In the name of the deity many atrocities have been committed across continents and over the ages. Religion as the banner for what is right has brought forth many injustices: religious persecution and war as two examples. Partly this has been because religion has been the right hand of power structures since the dawn of time. This has had positive impacts as well: the partnership of government and religion has allowed for organizing societal structures to come into existence and the rule of law to be established. Societies without the rule of law are ruled instead by gang violence and indiscriminate enforcement with no recourse. Power without compassion.
I feel fortunate to have been borne into a government structure that tries to separate church from state. The forefathers of the United States were wise in unlinking religion from the laws of society. Not only has this allowed for American society to become diverse, it can also allow each of us to find our path to the Sublime. But in order to find that path, I believe we must have our eyes, ears, and hearts open to the potential and then to follow the path that opens up despite the hardships.
When I have, it feels as if my heart can no longer fit within my body, it feels as if it does not matter if there is more than the here and now, it feels instead that there is a Greatness and that is all that matters.
It is now 2015, two years after the original writing. Today marks the second anniversary of my father’s death. To say that I am still grieving misses the point. Sometimes it is as if there is no longer a point but I am in search of it anyway. To lose such great loves as my parents throws up into the air everything I held as true. At one time, I believed firmly in God and a life after, and then I simply believed in God and found a life after irrelevant and probably untrue. Now I wish desperately for a life hereafter – not for myself, that still seems pointless – but for my parents, my grandparents, my friends and family, and all my pets that have passed. They are not irrelevant and I miss them all. I still need them all. On my rational days I recognize that I have become many of them encompassing their traits, preferences, dispositions, and even language. I have their stories and pass them on. And yet…so much of me wants to see them again, to ask them questions, to know they are happy…wants so much just for them to be. And sometimes, missing them and missing the life that was, I feel as if I am slugging through the mud of my childhood backyard, losing boots and shoes that won’t be discovered again until the first hard frost of fall or winter.
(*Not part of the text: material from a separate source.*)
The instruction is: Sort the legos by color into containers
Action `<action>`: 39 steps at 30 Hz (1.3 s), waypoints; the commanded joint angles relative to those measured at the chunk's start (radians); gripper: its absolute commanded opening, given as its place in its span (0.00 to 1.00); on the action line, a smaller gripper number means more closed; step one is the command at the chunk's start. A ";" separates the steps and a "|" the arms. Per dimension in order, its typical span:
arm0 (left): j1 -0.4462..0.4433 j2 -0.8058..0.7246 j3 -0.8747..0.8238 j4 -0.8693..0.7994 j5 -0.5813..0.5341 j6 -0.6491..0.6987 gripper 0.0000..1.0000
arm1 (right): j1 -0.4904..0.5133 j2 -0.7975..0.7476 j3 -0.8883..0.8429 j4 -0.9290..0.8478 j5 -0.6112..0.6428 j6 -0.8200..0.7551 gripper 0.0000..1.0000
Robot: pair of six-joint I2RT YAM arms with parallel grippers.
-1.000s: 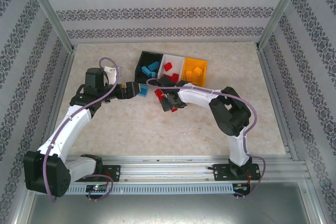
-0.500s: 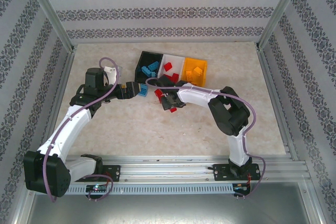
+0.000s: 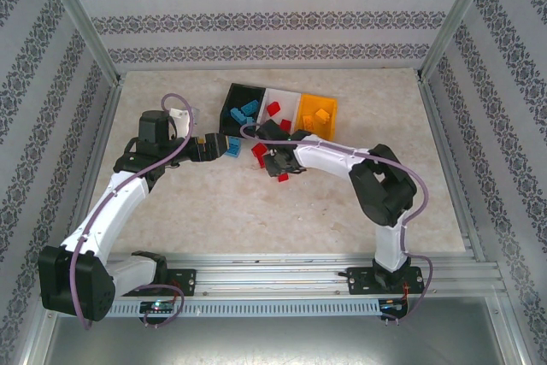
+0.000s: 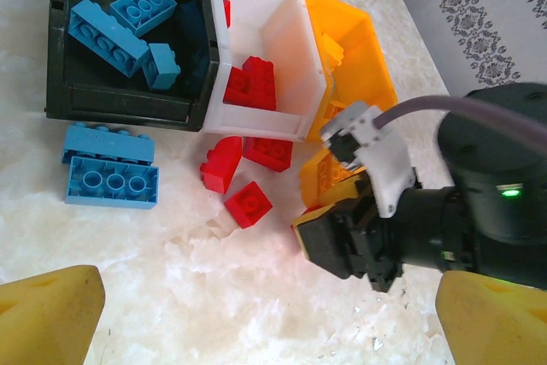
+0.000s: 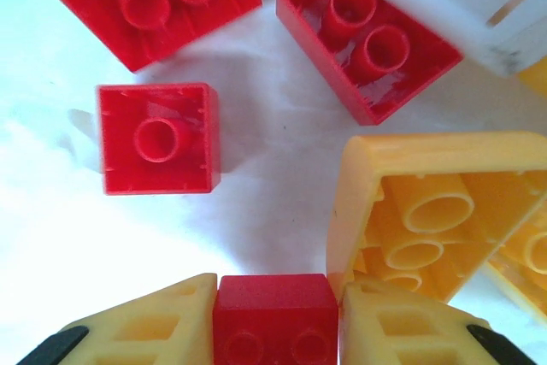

Finding that soft bottom, I realize that they also missed those who came before. They continued and left their mark on all of those they loved who came after. They found and shared their joy in living—children, grandchildren, nieces, nephews, friends, and strangers. They touched them all with beauty despite their personal losses.
The crisp days come and then the snow and I am on the ice, spinning and whirling and dreaming my dreams in the frosted air with only the dark silhouettes of trees and stars so bright they sparkle and call out "here I am, here I am".